• What you are asked to do:
Say how many lines of the material below contain the word "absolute", with no other words.

• Dataset section:
- Opening Delimiter -

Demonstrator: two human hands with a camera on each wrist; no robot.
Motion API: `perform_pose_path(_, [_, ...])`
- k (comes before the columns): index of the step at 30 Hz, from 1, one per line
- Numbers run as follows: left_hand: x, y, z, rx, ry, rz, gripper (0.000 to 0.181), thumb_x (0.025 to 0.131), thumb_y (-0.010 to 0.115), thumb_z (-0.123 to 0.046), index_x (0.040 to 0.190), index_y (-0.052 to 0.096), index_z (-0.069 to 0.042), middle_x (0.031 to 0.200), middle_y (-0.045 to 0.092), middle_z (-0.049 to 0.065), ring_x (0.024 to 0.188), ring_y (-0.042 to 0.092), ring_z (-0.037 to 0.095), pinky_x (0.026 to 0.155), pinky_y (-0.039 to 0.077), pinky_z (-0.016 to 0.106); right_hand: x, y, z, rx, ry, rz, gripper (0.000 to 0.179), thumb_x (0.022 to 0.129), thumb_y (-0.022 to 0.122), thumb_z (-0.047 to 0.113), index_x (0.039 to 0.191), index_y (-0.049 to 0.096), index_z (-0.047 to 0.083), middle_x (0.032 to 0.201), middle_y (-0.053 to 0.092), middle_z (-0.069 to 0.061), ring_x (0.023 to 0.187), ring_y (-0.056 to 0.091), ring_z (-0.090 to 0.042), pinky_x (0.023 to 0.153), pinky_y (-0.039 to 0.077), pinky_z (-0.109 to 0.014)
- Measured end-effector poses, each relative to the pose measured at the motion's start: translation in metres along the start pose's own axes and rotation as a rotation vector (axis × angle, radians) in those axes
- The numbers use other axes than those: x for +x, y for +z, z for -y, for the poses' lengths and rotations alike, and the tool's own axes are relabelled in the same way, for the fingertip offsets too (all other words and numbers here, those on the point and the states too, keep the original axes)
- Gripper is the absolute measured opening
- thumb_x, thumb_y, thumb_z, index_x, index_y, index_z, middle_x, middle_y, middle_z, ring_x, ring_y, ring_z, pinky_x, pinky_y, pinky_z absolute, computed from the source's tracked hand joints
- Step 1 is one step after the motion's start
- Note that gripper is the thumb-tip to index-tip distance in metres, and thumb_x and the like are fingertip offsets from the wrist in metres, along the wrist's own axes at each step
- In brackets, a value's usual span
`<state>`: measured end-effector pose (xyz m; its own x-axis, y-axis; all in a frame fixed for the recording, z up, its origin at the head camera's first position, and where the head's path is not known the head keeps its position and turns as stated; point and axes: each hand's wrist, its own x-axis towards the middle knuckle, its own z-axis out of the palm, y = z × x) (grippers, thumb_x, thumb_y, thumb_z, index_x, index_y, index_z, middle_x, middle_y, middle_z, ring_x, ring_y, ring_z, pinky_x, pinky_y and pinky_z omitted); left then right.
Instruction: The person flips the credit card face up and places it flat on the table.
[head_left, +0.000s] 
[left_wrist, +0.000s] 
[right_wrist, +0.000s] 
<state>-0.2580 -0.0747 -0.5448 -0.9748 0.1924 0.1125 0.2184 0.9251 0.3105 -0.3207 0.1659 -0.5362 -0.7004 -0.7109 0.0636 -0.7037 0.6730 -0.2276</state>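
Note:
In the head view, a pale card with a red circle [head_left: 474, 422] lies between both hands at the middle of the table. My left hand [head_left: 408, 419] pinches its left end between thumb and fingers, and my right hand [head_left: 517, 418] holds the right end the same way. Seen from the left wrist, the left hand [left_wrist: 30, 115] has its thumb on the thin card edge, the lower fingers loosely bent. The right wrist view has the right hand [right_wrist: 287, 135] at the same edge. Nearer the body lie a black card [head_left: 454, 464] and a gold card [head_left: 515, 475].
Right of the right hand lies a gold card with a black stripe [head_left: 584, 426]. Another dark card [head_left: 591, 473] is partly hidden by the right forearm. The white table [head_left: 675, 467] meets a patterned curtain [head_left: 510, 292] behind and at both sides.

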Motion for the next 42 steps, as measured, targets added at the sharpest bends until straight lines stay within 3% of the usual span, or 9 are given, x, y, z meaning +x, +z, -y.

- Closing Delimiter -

• Task result:
2